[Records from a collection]
# # # # #

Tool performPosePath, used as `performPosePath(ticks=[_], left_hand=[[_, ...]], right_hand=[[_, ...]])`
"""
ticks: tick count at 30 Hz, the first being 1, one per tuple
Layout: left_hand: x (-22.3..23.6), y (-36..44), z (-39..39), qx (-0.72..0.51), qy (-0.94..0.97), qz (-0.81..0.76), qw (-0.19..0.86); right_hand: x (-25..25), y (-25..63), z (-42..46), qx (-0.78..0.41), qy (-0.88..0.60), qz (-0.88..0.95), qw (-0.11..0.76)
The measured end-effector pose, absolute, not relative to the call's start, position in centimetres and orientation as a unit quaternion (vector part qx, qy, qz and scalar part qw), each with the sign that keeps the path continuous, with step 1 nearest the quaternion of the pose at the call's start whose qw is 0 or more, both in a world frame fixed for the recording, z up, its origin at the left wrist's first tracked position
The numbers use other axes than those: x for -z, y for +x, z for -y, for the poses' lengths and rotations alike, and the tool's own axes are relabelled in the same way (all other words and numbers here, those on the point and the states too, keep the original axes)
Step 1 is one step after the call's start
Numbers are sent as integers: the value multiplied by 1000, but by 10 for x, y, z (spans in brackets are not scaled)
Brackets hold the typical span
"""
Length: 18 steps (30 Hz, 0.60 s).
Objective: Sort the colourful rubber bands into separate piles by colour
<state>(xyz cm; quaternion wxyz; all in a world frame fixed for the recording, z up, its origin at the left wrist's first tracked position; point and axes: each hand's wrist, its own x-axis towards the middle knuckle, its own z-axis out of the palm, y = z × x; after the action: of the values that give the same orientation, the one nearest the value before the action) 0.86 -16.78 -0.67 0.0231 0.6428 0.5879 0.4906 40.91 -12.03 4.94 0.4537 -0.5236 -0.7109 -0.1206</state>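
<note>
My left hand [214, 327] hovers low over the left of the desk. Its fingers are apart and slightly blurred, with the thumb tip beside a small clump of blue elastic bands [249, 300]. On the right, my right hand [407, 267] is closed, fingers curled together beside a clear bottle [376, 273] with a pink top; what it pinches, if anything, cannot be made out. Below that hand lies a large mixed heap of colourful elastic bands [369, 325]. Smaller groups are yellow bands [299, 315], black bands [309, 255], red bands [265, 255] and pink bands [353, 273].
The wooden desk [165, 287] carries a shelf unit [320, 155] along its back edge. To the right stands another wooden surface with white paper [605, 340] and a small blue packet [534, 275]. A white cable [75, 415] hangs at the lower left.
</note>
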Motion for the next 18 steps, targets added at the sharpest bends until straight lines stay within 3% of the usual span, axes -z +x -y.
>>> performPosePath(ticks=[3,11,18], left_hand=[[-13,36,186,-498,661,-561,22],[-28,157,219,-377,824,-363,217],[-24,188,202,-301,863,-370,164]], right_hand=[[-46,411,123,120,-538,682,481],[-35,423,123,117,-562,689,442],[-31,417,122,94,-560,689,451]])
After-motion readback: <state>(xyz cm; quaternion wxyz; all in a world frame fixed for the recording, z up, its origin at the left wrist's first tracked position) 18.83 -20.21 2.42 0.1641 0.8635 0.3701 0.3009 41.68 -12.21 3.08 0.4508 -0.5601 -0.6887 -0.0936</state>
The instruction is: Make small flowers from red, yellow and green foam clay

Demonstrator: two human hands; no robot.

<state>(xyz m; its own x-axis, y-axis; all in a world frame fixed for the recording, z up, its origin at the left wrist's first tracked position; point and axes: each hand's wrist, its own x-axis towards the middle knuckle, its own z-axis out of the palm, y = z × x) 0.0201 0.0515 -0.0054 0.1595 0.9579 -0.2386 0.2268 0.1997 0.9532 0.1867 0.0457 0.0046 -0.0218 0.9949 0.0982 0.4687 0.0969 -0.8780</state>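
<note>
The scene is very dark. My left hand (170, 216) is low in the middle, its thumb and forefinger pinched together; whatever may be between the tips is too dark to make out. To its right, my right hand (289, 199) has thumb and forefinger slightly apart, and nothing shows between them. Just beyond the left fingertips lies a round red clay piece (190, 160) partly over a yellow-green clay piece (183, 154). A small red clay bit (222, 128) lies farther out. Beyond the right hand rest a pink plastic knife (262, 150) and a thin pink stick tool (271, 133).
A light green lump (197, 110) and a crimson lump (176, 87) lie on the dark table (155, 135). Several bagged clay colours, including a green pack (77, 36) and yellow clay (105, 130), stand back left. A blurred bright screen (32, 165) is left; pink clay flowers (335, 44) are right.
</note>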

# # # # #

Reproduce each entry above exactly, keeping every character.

> Exercise solution
Tool performPosePath, used as `performPosePath(ticks=[_], left_hand=[[_, ...]], right_hand=[[_, ...]])`
"""
ticks: tick count at 30 Hz, the first being 1, one per tuple
Layout: left_hand: x (-22.3..23.6), y (-36..44), z (-39..39), qx (-0.72..0.51), qy (-0.94..0.97), qz (-0.81..0.76), qw (-0.19..0.86); right_hand: x (-25..25), y (-25..63), z (-42..46), qx (-0.78..0.41), qy (-0.88..0.60), qz (-0.88..0.95), qw (-0.11..0.76)
The measured end-effector pose, absolute, not relative to the call's start, position in centimetres and orientation as a unit quaternion (vector part qx, qy, qz and scalar part qw), each with the sign that keeps the path continuous, with step 1 nearest the quaternion of the pose at the call's start whose qw is 0 or more, both in a world frame fixed for the recording, z up, its origin at the left wrist's first tracked position
The numbers use other axes than those: x for -z, y for +x, z for -y, for the poses' lengths and rotations alike, and the tool's own axes are relabelled in the same way (all other words and numbers here, those on the point and the states too, keep the original axes)
Step 1 is one step after the call's start
Numbers are sent as integers: the value multiplied by 1000, but by 10 for x, y, z (spans in brackets are not scaled)
Brackets hold the typical span
"""
Length: 18 steps (30 Hz, 0.60 s).
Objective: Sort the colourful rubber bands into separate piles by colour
<state>(xyz cm; quaternion wxyz; all in a world frame fixed for the recording, z up, its origin at the left wrist's first tracked position; point and axes: each hand's wrist, its own x-axis towards the middle knuckle, its own z-axis out of the palm, y = z × x; after the action: of the values that give the same orientation, the one nearest the value before the action) 0.86 -16.78 -0.67 0.0231 0.6428 0.5879 0.4906 40.91 -12.03 4.94 0.4537 -0.5236 -0.7109 -0.1206</state>
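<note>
My left hand [214, 327] hovers low over the left of the desk. Its fingers are apart and slightly blurred, with the thumb tip beside a small clump of blue elastic bands [249, 300]. On the right, my right hand [407, 267] is closed, fingers curled together beside a clear bottle [376, 273] with a pink top; what it pinches, if anything, cannot be made out. Below that hand lies a large mixed heap of colourful elastic bands [369, 325]. Smaller groups are yellow bands [299, 315], black bands [309, 255], red bands [265, 255] and pink bands [353, 273].
The wooden desk [165, 287] carries a shelf unit [320, 155] along its back edge. To the right stands another wooden surface with white paper [605, 340] and a small blue packet [534, 275]. A white cable [75, 415] hangs at the lower left.
</note>
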Motion for the next 18 steps, targets added at the sharpest bends until straight lines stay within 3% of the usual span, axes -z +x -y.
>>> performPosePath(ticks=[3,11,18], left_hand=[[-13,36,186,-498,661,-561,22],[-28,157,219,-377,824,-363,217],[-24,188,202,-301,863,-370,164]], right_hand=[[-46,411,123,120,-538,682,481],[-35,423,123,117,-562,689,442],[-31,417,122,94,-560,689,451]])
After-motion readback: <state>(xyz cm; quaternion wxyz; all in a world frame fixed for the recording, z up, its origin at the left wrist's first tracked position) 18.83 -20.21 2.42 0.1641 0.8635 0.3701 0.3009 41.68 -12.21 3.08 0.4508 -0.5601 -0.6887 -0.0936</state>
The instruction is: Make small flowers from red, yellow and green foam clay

Demonstrator: two human hands; no robot.

<state>(xyz m; its own x-axis, y-axis; all in a world frame fixed for the recording, z up, its origin at the left wrist's first tracked position; point and axes: each hand's wrist, its own x-axis towards the middle knuckle, its own z-axis out of the palm, y = z × x) 0.0201 0.0515 -0.0054 0.1595 0.9579 -0.2386 0.2268 0.1997 0.9532 0.1867 0.0457 0.0046 -0.0218 0.9949 0.0982 0.4687 0.0969 -0.8780</state>
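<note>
The scene is very dark. My left hand (170, 216) is low in the middle, its thumb and forefinger pinched together; whatever may be between the tips is too dark to make out. To its right, my right hand (289, 199) has thumb and forefinger slightly apart, and nothing shows between them. Just beyond the left fingertips lies a round red clay piece (190, 160) partly over a yellow-green clay piece (183, 154). A small red clay bit (222, 128) lies farther out. Beyond the right hand rest a pink plastic knife (262, 150) and a thin pink stick tool (271, 133).
A light green lump (197, 110) and a crimson lump (176, 87) lie on the dark table (155, 135). Several bagged clay colours, including a green pack (77, 36) and yellow clay (105, 130), stand back left. A blurred bright screen (32, 165) is left; pink clay flowers (335, 44) are right.
</note>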

No further output is needed for this exercise.